Task:
The data is to be set down once more, exactly as it reads.

# # # # #

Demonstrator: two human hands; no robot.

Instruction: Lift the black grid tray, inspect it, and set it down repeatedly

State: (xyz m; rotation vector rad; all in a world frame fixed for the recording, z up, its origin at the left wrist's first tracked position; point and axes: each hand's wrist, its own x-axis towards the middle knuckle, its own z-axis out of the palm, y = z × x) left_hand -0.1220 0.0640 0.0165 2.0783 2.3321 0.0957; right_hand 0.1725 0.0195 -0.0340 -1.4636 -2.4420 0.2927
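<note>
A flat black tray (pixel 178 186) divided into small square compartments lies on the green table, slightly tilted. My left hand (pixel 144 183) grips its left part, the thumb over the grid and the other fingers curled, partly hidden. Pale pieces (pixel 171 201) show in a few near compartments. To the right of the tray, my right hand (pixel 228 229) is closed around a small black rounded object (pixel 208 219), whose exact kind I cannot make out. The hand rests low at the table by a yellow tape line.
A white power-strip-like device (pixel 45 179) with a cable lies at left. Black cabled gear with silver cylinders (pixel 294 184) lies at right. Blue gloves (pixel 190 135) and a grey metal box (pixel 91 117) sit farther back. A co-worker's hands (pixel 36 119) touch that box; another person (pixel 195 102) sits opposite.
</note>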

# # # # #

Solution for this exercise:
Demonstrator: two human hands; no robot.

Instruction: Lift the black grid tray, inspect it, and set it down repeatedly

State: (xyz m; rotation vector rad; all in a world frame fixed for the recording, z up, its origin at the left wrist's first tracked position; point and axes: each hand's wrist, its own x-axis towards the middle knuckle, its own z-axis out of the palm, y = z × x) left_hand -0.1220 0.0640 0.0165 2.0783 2.3321 0.0957; right_hand 0.1725 0.0195 -0.0340 -1.4636 -2.4420 0.2927
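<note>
A flat black tray (pixel 178 186) divided into small square compartments lies on the green table, slightly tilted. My left hand (pixel 144 183) grips its left part, the thumb over the grid and the other fingers curled, partly hidden. Pale pieces (pixel 171 201) show in a few near compartments. To the right of the tray, my right hand (pixel 228 229) is closed around a small black rounded object (pixel 208 219), whose exact kind I cannot make out. The hand rests low at the table by a yellow tape line.
A white power-strip-like device (pixel 45 179) with a cable lies at left. Black cabled gear with silver cylinders (pixel 294 184) lies at right. Blue gloves (pixel 190 135) and a grey metal box (pixel 91 117) sit farther back. A co-worker's hands (pixel 36 119) touch that box; another person (pixel 195 102) sits opposite.
</note>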

This output is now complete.